### Aim of the exercise
Only the lines from the one containing "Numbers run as" through the end of the data below should be copied, each exactly as written and with both ends kept.

### Supplied information
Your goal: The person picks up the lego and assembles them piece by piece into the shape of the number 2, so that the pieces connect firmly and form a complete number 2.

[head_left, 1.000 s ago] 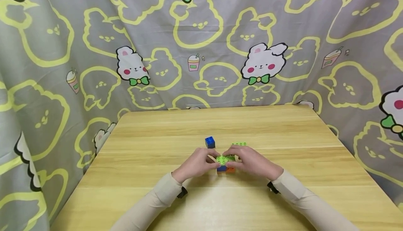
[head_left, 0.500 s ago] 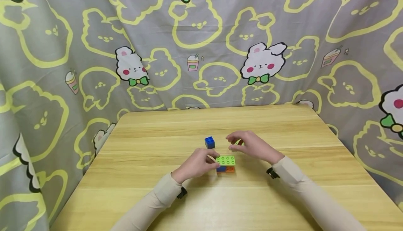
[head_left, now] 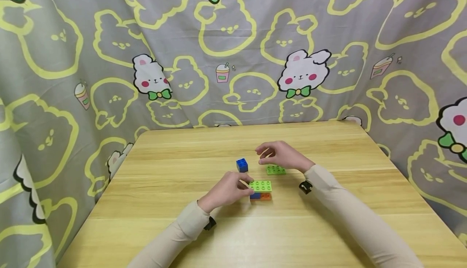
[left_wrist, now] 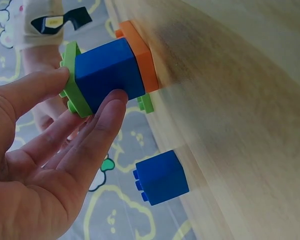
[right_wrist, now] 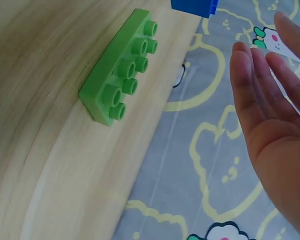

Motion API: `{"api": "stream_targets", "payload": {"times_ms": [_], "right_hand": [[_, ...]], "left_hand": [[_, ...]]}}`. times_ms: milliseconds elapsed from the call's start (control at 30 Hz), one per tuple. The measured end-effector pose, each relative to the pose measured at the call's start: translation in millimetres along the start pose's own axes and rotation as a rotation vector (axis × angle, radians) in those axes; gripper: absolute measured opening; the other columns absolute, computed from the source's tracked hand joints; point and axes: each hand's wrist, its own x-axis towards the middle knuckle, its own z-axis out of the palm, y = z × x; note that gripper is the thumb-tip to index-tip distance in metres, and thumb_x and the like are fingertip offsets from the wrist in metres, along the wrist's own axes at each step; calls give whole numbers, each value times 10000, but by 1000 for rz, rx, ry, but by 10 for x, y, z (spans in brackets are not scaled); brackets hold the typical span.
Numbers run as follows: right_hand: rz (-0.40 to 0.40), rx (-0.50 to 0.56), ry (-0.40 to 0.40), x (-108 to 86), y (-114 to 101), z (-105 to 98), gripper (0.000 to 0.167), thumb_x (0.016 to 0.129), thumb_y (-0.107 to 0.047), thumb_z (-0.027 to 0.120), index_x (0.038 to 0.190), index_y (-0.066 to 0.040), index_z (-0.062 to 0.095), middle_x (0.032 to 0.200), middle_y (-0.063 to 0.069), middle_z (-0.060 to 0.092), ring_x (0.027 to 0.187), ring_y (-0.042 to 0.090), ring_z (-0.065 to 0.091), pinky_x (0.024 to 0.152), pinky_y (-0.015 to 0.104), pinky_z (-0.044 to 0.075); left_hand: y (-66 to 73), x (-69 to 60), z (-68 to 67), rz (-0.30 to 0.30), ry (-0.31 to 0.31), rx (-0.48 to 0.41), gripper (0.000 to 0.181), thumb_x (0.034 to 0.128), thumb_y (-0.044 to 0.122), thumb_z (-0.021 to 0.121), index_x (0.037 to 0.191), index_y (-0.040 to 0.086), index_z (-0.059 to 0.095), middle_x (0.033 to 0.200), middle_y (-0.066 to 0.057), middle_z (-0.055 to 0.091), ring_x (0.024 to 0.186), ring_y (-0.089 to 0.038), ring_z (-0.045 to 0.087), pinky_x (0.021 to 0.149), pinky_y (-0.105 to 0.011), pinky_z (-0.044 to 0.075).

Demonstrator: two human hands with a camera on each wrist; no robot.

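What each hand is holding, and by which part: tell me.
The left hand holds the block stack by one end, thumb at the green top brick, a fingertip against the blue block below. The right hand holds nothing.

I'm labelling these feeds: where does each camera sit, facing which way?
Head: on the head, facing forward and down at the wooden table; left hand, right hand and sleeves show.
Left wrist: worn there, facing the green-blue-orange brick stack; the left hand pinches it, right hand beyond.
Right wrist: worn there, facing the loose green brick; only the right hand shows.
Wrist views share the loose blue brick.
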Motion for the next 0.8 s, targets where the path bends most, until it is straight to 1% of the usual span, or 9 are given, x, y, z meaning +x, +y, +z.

### Written response
Numbers run as follows: right_hand: rz (-0.40 to 0.40), rx (-0.50 to 0.56), ry (-0.40 to 0.40), x (-108 to 86), y (-114 to 101), z (-105 to 98), gripper (0.000 to 0.167), thumb_x (0.016 to 0.129), thumb_y (-0.107 to 0.047), thumb_z (-0.027 to 0.120), index_x (0.038 to 0.190), index_y (-0.066 to 0.040), index_z (-0.062 to 0.095), middle_x (0.032 to 0.200), middle_y (-0.063 to 0.069), middle_z (-0.060 to 0.092), ring_x (0.027 to 0.187), ring_y (-0.042 to 0.090), ring_z (-0.065 to 0.091), pinky_x (0.024 to 0.152), pinky_y (-0.015 to 0.104), pinky_z (-0.044 to 0.075); left_hand: y (-66 to 73), x (-69 to 60), z (-68 to 67), rz (-0.30 to 0.30), ry (-0.31 to 0.31), rx (-0.48 to 0.41), gripper (0.000 to 0.181), thumb_x (0.034 to 0.128), thumb_y (-0.044 to 0.122), thumb_z (-0.021 to 0.121), index_x (0.037 to 0.191), index_y (-0.040 to 0.086), index_z (-0.059 to 0.095), middle_x (0.033 to 0.200), middle_y (-0.066 to 0.057), middle_z (-0.055 to 0.091), ring_x (0.024 to 0.186), ring_y (-0.089 to 0.038), ring_z (-0.045 to 0.087), pinky_x (0.021 to 0.149), pinky_y (-0.105 to 0.011), pinky_z (-0.044 to 0.075).

Demonstrator: two human hands with a camera on each wrist; no robot.

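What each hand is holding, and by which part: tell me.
The left hand holds the block stack by one end, thumb at the green top brick, a fingertip against the blue block below. The right hand holds nothing.

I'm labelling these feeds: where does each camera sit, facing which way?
Head: on the head, facing forward and down at the wooden table; left hand, right hand and sleeves show.
Left wrist: worn there, facing the green-blue-orange brick stack; the left hand pinches it, right hand beyond.
Right wrist: worn there, facing the loose green brick; only the right hand shows.
Wrist views share the loose blue brick.
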Motion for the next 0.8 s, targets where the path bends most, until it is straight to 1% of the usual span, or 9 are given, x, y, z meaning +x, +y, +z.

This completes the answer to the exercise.